By examining the complete chart, we can observe that the model’s predicted value has almost always increased. Nevertheless, even when declines were reported, they were often in the range of a few percent.


The 200W SMA’s historical accuracy and superior performance
Following that, the inventor of the indicator demonstrates the Confluence Floor Model’s historical accuracy by showing zoom-ins of three past macro lows for the Bitcoin price. These were the bear market lows during the 2014/15 and 2018/19 bear markets, as well as the March 2020 COVID-19 disaster. Interestingly, in none of these instances did the Bitcoin price fall below the model’s predicted value.

As a result, PlanC asserts that the Confluence Floor Model is a superior indicator to the more well-known 200-week simple moving average (SMA). There are three causes for this:

  • better usability: daily updates vs weekly updates
  • better accuracy: no daily closes below vs 36 daily closes below
  • better confluence: combination of 3 on-chain analysis models vs single technical analysis model

The Confluence Floor Model is another intriguing piece of on-chain analysis that can assist investors in managing market risk successfully.

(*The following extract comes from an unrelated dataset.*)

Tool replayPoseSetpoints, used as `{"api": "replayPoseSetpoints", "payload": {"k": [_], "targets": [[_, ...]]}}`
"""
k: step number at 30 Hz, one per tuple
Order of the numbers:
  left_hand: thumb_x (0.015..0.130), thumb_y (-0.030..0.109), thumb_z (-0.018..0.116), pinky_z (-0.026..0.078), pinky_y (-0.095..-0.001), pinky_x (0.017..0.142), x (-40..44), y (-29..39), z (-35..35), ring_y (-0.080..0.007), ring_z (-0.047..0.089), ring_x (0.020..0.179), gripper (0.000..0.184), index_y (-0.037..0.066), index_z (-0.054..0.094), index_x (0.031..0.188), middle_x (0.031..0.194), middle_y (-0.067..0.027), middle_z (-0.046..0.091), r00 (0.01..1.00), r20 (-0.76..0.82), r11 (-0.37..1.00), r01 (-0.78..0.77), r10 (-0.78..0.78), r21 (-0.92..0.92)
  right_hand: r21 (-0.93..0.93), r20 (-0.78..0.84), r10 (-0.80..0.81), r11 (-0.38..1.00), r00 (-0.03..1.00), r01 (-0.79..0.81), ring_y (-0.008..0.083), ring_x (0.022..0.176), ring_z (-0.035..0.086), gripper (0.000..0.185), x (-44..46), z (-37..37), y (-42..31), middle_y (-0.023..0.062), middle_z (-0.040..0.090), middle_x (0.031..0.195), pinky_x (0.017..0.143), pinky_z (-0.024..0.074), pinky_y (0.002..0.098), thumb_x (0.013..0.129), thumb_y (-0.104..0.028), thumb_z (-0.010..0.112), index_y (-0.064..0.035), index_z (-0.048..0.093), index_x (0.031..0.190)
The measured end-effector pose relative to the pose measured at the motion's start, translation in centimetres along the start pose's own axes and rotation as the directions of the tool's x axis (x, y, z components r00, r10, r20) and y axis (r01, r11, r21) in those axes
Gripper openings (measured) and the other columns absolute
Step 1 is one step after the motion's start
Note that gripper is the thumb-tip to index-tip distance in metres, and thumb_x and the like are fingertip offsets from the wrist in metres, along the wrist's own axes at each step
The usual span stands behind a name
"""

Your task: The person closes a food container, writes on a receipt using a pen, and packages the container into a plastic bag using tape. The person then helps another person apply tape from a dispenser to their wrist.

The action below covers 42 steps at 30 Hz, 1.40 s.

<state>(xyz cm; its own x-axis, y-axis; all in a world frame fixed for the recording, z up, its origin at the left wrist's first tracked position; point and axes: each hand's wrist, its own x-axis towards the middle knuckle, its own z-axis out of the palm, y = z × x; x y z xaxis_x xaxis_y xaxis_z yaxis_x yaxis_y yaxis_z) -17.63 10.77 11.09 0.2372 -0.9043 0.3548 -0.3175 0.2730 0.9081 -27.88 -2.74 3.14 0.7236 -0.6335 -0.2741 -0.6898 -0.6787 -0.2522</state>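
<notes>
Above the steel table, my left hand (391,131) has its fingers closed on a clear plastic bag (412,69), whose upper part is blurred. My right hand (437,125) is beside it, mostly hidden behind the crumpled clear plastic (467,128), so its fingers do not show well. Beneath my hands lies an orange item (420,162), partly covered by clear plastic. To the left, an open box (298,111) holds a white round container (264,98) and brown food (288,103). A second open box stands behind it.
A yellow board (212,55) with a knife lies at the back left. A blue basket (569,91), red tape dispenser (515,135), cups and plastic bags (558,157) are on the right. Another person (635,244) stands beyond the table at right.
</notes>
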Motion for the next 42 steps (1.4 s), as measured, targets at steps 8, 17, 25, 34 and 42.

If we use today’s Bitcoin price of $39,000 as the ceiling and $26,768 as the floor, the maximum downside risk today is -31%.

If, on the other hand, one begins with the November 2021 all-time high of $69,000, Bitcoin would experience a 61 percent decrease from the ATH following its attainment of the model value. As a result, this would not be as severe a collapse as previous bear markets (80-85 percent ). However, it is something that should be expected as this new digital asset class matures and gains institutional acceptance.

Disclaimer: These are the writer’s opinions and should not be considered investment advice. Readers should do their own research.